4. Taking steps to reduce stress
Stress can lead to excess insulin production because the body is attempting to release more insulin to use with carbohydrates for energy. Measures to reduce stress include:
- getting enough sleep at night
- taking 15 to 30 minutes each day to do something enjoyable
Some studies have supported the use of supplements in reducing insulin levels.
One study, published in the Annals of Nutrition & Metabolism, found that overweight women taking a dietary supplement that consisted of 125 milligrams (mg) of green tea, 25 mg of capsaicin, and 50 mg of ginger extract twice daily resulted in a greater decrease in body weight and insulin levels than those who took a placebo.
Another supplement that has been widely studied for its insulin-lowering benefits is chromium, which is a trace mineral found in the human body. Supplements of chromium may help enhance insulin's effectiveness, which ideally, would help with lowering insulin levels overall. Chromium supplements are available to buy online.
Studies have not definitively proven chromium's benefits in lowering insulin, yet.
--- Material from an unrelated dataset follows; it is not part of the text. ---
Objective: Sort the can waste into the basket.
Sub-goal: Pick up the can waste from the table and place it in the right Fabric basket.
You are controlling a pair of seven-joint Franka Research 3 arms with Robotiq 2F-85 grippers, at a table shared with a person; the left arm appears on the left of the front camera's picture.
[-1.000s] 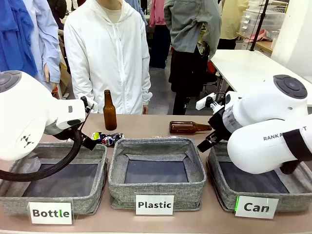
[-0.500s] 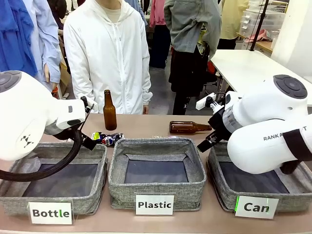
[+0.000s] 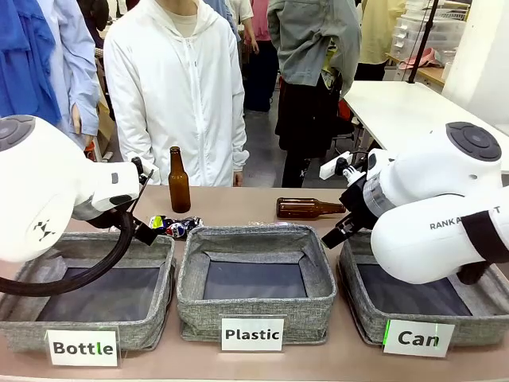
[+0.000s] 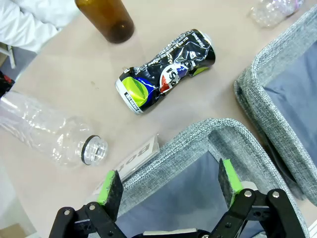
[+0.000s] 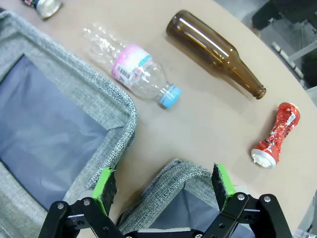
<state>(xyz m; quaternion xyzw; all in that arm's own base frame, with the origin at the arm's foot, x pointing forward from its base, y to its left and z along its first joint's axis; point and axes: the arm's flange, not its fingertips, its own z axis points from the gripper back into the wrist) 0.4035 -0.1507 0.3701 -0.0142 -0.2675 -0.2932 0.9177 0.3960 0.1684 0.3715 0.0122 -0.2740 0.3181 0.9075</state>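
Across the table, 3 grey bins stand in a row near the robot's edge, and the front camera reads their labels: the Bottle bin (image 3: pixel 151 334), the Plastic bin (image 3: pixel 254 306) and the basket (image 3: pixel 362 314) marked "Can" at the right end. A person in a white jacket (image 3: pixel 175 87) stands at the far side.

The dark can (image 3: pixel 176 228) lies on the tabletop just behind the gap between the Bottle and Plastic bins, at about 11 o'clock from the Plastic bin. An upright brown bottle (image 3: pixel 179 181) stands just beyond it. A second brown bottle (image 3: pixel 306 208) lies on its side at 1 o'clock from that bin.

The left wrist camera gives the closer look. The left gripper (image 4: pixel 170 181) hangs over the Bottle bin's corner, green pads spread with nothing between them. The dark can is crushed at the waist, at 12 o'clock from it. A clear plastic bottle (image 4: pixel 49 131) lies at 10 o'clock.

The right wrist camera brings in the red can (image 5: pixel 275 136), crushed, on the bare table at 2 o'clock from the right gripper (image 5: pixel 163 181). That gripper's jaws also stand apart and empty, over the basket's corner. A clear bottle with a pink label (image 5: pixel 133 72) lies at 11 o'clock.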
However, one study published in The Journal of Nutrition found that taking chromium supplements lowered the risk of having type 2 diabetes by helping reduce blood glucose and insulin levels.
Sometimes, doctors will prescribe a medication known as Metformin. This medicine makes the body more sensitive to insulin, which can help to lower insulin levels because the body uses it more.
According to the Center for Young Women's Health, women with PCOS who were overweight, practiced a healthful lifestyle, and took metformin were more likely to lose weight than those women who adopted a healthful lifestyle alone.
However, side effects of taking metformin exist, so it is not always the best solution for women with PCOS or those with similar medical conditions.
Excess insulin in the body is known to affect how the body works.
For example, excess insulin triggers the body to store extra fat, which can be broken down and used for energy at a later date. Insulin promotes hunger and weight gain.
A healthful diet, physical exercise, and stress moderation can all help a person struggling with excess insulin to lower their levels.
A person should always talk to their doctor before beginning a new diet or any new supplements to ensure they will not interfere with their medication plan or overall health.